EXERCISE DETAILS: Without omission or alteration, write out all of the data.

PROVIDED MATERIAL:
☆ ☆ ☆ ☆ ☆

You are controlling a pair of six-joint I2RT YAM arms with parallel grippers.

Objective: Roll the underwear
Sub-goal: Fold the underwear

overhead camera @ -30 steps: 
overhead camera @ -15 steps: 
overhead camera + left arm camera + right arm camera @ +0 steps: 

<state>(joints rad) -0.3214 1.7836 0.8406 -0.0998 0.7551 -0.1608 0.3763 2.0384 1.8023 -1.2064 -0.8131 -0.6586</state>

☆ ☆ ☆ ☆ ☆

REPLY:
You are controlling a pair of six-joint I2RT YAM arms with parallel grippers.

Objective: Roll the underwear
Sub-goal: Fold the underwear

overhead camera @ -30 steps: 
overhead camera @ -15 steps: 
overhead camera + left arm camera + right arm camera @ +0 steps: 

<state>(joints rad) -0.3214 1.7836 0.8406 -0.0998 0.7551 -0.1608 0.3763 2.0384 1.8023 -1.2064 -0.8131 -0.6586</state>

The required output has been given in full.